Instructions for the task:
Word for word, please copy the listing below, with its pictures left out.

Data extract:
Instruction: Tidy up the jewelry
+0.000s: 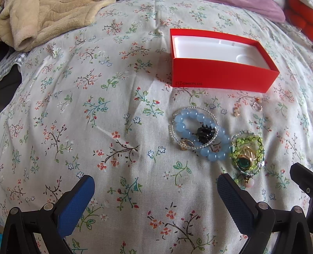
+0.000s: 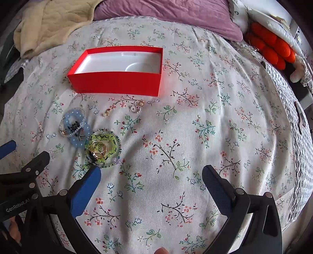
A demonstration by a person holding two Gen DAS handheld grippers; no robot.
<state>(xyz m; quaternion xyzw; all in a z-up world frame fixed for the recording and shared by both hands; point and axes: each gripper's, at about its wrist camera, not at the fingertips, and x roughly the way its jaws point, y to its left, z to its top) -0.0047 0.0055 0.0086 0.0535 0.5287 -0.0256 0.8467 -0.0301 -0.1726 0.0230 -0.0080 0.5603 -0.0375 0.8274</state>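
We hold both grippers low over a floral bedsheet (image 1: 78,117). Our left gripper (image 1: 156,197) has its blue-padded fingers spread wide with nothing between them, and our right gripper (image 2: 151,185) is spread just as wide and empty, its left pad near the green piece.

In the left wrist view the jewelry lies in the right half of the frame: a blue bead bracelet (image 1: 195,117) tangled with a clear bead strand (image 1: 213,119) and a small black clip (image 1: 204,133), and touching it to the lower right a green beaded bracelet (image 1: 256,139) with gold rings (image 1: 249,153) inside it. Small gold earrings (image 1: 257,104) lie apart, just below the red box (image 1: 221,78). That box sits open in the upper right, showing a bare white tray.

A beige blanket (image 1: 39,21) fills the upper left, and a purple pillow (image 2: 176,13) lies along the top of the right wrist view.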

Finished task:
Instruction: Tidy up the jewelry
+0.000s: 
+0.000s: 
A demonstration by a person holding two Gen DAS handheld grippers; no robot.
<state>(xyz m; quaternion xyzw; all in a z-up world frame fixed for the recording and shared by both hands; point and axes: each gripper's, at about its wrist camera, not at the fingertips, and x roughly the way its jaws point, y to its left, z to its top) -0.0047 0.0055 0.0086 0.0535 0.5287 -0.0256 0.8467 -0.0301 -0.1726 0.0230 -0.0080 0.5603 -0.0375 0.8274</state>
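We hold both grippers low over a floral bedsheet (image 1: 78,117). Our left gripper (image 1: 156,197) has its blue-padded fingers spread wide with nothing between them, and our right gripper (image 2: 151,185) is spread just as wide and empty, its left pad near the green piece.

In the left wrist view the jewelry lies in the right half of the frame: a blue bead bracelet (image 1: 195,117) tangled with a clear bead strand (image 1: 213,119) and a small black clip (image 1: 204,133), and touching it to the lower right a green beaded bracelet (image 1: 256,139) with gold rings (image 1: 249,153) inside it. Small gold earrings (image 1: 257,104) lie apart, just below the red box (image 1: 221,78). That box sits open in the upper right, showing a bare white tray.

A beige blanket (image 1: 39,21) fills the upper left, and a purple pillow (image 2: 176,13) lies along the top of the right wrist view.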

The output requires nothing else.